The listing that follows must be retyped in full, exactly.

━━━━━ SOURCE DATA

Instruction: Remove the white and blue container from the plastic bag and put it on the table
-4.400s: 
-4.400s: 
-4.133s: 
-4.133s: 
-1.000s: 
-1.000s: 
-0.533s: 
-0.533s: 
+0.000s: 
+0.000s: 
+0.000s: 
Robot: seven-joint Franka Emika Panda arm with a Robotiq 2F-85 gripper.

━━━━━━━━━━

## ANSWER
Instruction: Remove the white and blue container from the plastic bag and put it on the table
-4.400s: 
-4.400s: 
-4.133s: 
-4.133s: 
-1.000s: 
-1.000s: 
-0.533s: 
-0.533s: 
+0.000s: 
+0.000s: 
+0.000s: 
Robot: seven-joint Franka Emika Panda arm with a Robotiq 2F-85 gripper.

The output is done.